Auction keeps up with the times
JOHN McKIE
Sotheby's is preparing the auction next week of what is believed to be the world's first personal organiser.
The item being put up for sale on 8 March is an extremely rare ecclesiastical volvelle calendar from Verona, Italy, and predates the invention of portable electronic machines by more than 500 years.

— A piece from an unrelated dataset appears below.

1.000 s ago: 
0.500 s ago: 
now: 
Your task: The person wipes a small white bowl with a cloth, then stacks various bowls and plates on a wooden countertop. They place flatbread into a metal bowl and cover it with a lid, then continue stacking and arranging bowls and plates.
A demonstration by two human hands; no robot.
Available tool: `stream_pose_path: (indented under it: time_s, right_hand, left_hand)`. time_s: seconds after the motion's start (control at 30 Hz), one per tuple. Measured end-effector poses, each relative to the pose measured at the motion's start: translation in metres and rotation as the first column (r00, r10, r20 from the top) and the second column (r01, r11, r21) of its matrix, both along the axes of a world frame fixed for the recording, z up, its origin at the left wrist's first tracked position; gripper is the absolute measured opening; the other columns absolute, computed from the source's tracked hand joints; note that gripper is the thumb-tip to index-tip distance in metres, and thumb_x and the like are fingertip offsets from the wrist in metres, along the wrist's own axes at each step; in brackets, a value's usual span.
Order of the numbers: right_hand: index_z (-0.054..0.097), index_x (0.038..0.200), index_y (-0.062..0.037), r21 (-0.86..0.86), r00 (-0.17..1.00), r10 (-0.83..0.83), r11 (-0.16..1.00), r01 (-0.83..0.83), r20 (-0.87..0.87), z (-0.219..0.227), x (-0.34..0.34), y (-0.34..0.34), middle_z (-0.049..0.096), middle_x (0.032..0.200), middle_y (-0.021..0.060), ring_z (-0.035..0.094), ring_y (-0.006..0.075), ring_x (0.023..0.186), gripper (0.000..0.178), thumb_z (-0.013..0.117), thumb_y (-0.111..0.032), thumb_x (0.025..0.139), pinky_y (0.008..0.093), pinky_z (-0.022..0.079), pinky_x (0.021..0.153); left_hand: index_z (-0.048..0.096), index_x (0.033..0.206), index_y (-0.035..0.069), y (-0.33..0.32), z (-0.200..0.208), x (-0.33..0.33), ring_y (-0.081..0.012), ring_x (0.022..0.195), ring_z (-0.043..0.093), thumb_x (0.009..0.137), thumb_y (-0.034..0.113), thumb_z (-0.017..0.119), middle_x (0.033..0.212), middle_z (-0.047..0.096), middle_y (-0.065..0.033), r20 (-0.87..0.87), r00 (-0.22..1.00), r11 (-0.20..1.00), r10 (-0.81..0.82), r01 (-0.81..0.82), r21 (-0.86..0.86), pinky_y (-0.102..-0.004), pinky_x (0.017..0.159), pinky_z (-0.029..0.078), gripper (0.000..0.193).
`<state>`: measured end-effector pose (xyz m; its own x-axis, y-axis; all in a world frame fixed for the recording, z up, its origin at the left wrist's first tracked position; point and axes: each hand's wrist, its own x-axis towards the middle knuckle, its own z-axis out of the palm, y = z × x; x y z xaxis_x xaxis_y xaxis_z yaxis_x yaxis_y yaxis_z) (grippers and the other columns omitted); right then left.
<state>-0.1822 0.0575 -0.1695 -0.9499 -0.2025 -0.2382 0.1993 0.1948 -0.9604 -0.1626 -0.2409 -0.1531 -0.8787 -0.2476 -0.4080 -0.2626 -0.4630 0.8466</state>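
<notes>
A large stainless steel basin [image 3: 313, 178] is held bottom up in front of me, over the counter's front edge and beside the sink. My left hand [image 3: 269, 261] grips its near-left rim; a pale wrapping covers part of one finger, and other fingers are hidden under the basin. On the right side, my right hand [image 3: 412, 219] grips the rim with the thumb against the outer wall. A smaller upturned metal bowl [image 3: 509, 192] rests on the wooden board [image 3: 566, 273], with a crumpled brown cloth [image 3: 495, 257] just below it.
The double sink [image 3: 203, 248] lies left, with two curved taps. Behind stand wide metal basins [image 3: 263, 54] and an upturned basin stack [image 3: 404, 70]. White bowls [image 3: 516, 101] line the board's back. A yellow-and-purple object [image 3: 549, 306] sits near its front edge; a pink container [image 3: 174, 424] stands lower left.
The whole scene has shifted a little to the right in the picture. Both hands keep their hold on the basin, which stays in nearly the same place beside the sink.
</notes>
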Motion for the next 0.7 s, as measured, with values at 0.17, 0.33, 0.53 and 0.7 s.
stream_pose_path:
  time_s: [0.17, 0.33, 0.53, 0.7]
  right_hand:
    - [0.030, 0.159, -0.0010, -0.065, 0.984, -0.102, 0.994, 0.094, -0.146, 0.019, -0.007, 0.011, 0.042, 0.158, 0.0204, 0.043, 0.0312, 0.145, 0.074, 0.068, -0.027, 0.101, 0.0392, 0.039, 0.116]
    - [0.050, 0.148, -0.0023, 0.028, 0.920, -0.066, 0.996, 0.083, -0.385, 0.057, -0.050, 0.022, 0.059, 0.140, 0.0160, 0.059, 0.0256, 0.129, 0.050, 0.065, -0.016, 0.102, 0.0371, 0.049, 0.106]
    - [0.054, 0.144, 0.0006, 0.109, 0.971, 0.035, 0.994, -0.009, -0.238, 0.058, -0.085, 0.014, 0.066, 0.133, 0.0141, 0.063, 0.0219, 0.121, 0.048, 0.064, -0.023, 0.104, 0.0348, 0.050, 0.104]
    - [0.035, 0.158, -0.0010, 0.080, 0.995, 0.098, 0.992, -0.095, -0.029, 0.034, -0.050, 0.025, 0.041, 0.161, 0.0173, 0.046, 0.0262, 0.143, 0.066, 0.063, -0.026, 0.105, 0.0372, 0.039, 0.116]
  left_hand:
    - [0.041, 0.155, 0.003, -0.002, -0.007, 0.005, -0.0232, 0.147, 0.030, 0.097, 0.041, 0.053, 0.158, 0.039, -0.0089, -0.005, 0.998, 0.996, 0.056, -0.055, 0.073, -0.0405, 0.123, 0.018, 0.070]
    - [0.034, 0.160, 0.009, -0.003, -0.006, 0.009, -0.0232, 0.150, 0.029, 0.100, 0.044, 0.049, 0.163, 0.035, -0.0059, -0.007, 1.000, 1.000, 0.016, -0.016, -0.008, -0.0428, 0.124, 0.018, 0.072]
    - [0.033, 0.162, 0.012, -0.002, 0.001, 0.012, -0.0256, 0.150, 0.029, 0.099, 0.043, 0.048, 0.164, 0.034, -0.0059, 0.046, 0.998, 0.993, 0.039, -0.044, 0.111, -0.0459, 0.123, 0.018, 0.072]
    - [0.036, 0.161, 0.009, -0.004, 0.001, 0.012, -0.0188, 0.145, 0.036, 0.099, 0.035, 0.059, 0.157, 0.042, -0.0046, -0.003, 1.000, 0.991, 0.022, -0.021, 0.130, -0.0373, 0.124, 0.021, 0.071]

The device consists of three discs placed on top of each other and measures almost four feet in diameter. On its scales it carries the date in the Julian calendar, the date in the Roman calendar, a dominical letter, the position of the year relating to lunar aspects and letters and numbers of the solar cycle - the days and months relating to the eclipse of the sun. It also measures degrees for each sign of the zodiac, how many hours the night will last and the phase of the moon. The calendar has been traced back to the 15th-century Veronese bishops Procolo, Lupicino and Lucillo and the monastery of St Zeno because of the references on its dials. It is an exceptionally large calendar, and rare for its type, and is expected to fetch pounds 60-80,000.
The sale of 200 instruments of science and technology is at Sotheby's in New Bond Street, London, and also features the mould that led to the invention of penicillin by the Scots pioneer, Alexander Fleming, estimated at up to pounds 15,000.
Other items include war-time machines, made in Germany but smuggled into Britain to unscramble German codes, television sets from the Fifties, and a selection of 40 unusual pairs of spectacles, some of which date from the 1700s. The reading glasses alone are thought to be worth pounds 8,000.